Situations standards cinématographiques, quotidien Junge Welt, 26 août 2024

2024-08-26 01:00:00

L’ALBERTINA/Gregory Crewdson

Gregory Crewdson : Sans titre, de la série : « Twilight » (1998-2002)

Les images de Gregory Crewdson ressemblent à des images fixes de films. Il les appelle lui-même des « films à image unique ». Vrai. L’action figée dans l’image a commencé bien avant et se poursuit après. La tension exposée entre l’histoire cachée et le moment qui se manifeste réellement dans l’image est, entre autres choses, ce qui rend ces images si attrayantes. Ils mettent en scène le kairos, le moment privilégié et le nient en même temps ; ils sont pour ainsi dire la stupeur en action, l’immobilité dynamisée.

L’étrange, le mystérieux et l’inquiétant émergent de la grossièreté totale de la petite ville de la Nouvelle-Angleterre. En fait, tous les lieux sont situés dans le Massachusetts, mais ce n’est pas une vie quotidienne réaliste que Crewdson capture ici, mais plutôt une vie quotidienne véhiculée par les médias, une vie quotidienne cinématographique. Il prend des photos de photos. Métaart.

Ses motivations ne sont pas réalistes, mais artificielles. Chaque détail apparaît mis en scène comme un décor de cinéma. En fait, comme Crewdson pouvait se le permettre, il a employé le directeur de la photographie Richard Sands, qui a travaillé avec Steven Spielberg et Francis Ford Coppola. En quelques semaines de travail préparatoire, l’artiste crée les scénarios filmés, que Sands photographie ensuite. La photo finale elle-même est également une construction, réalisée à partir d’un résumé de 40 prises de vue différentes, toutes avec des profondeurs de champ différentes, qui, placées les unes sur les autres, créent cette image globale qui n’est en aucun cas floue. point et semble donc si étrangement hyper-réaliste.

On a parfois l’impression d’avoir déjà vu ces sujets – par exemple dans un film de Steven Spielberg ou de David Lynch, dont la déconstruction du thriller “Blue Velvet” a peut-être eu la plus grande influence sur l’artiste, comme le montrent facilement ses premiers travaux. . Ces œuvres rappellent souvent des situations cinématographiques standards, le plus souvent issues du genre horreur ou science-fiction.

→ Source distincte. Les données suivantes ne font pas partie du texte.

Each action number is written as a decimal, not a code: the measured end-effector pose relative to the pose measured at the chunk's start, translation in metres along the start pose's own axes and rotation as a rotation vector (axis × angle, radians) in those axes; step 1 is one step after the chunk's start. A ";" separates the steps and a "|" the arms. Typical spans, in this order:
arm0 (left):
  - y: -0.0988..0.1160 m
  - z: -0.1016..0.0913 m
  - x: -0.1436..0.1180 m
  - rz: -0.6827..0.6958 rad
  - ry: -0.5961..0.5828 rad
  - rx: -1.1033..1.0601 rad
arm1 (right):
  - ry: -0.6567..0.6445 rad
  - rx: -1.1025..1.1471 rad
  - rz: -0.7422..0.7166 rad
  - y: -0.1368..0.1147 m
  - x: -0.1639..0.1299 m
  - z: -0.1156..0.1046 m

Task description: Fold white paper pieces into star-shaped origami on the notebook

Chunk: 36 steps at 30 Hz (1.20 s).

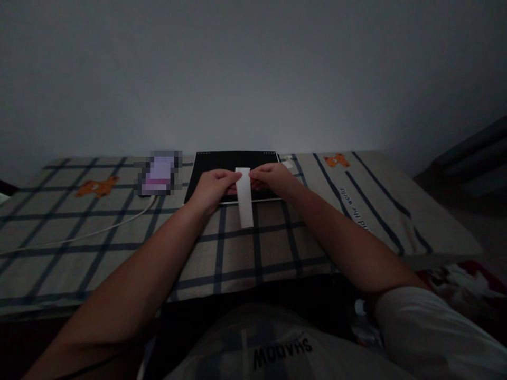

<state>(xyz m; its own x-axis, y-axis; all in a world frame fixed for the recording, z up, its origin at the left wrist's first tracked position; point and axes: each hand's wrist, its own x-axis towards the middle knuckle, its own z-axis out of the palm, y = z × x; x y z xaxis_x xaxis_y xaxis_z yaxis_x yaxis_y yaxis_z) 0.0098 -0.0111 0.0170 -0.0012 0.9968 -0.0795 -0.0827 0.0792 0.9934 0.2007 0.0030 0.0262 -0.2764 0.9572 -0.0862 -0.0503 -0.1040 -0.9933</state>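
Observation:
A strip of white paper [245,203] hangs between my two hands, its lower end pointing towards me. My left hand [217,186] pinches the strip's upper left edge between thumb and fingers. On the other side, my right hand [273,177] pinches the upper right edge. Both hands are over a black, flat notebook-like board [235,159] with a pale border, which they and the strip partly cover. Some fingertips are hidden behind the paper.
A checked cloth [273,253] covers the table, which stands against a grey wall. Left of the board lies a phone [160,173], blurred out, with a white cable [119,224] running left. A small white scrap [288,162] lies by the board's right edge. A bottle [362,322] is below the table edge.

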 end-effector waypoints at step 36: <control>0.000 -0.005 0.004 0.042 -0.008 -0.042 | -0.081 -0.030 0.001 0.003 0.002 -0.006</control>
<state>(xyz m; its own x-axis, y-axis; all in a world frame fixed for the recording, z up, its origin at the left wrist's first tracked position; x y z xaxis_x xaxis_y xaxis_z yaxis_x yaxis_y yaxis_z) 0.0049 -0.0070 0.0163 0.0024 0.9993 -0.0370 -0.1245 0.0370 0.9915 0.2061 0.0065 0.0228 -0.3530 0.9320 -0.0821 -0.0219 -0.0960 -0.9951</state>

Il y a le garçon qui se détache de son groupe d’amis, quitte le collectif protecteur et découvre alors quelque chose de fascinant, voire de dangereux, sous un pont… L’homme qui se tient devant sa maison dans un cône de phares et regarde d’un air scrutateur le paysage. ciel… La petite fille qui sort de la maison en somnambule en vêtements de nuit, le bus scolaire vide l’attend déjà… Les voitures s’arrêtent souvent dans des rues vides avec leurs portes ouvertes, puis quelqu’un se tient devant leur voiture et regarde dans leurs paumes ouvertes comme s’il y avait du sang dessus. Mais les images de Crewdson ne sont pas complètement absorbées par leurs références ; elles créent leur propre aura suggestive.

Ses moments de la journée préférés sont le crépuscule et l’aube, l’horreur est déjà dans le mot qui est ici communiqué par voie sous-cutanée. Cela est particulièrement évident dans sa série la plus connue « Twilight », qui a rapidement fait de lui une star de la scène artistique américaine à la fin des années 1990. Les acheteurs paient désormais des sommes à six chiffres pour une impression. À cet égard, c’est tout un exploit que l’Albertina de Vienne ait réussi à convaincre l’artiste de faire un don, qui a ensuite servi de base à cette rétrospective véritablement approfondie et exemplaire de plus de 80 œuvres.

Le fait que Crewdson connaisse bien l’œuvre d’Edward Hopper et que Raymond Carver soit l’un de ses auteurs préférés se voit sur les visages de ses protagonistes. Les personnes qu’il recrute dans son cercle d’amis, dans sa famille ou dans la rue – il ne les envoie volontairement pas dans des agences de mannequins – ont toujours l’air perdues dans leurs pensées, comme en transe et étrangement mélancoliques dans le vide. Même la mère et le fils, assis l’un à côté de l’autre à table, se regardent sans expression. Personne ne s’amuse ici, c’est sûr. Et il ne fallait pas forcément qu’il soit aussi clair que dans sa dernière série “Eveningside”, qui crée un scénario de petite ville délabrée, désindustrialisée et complètement désillusionnée, le pays Trump, pour ainsi dire – toute son œuvre peut être lue comme un grand- exposition à grande échelle du rêve américain. Les images de Crewdson sont peut-être complexes, pleines de mystères et d’horreurs inconnues, mais elles vous montrent clairement ce qu’elles signifient.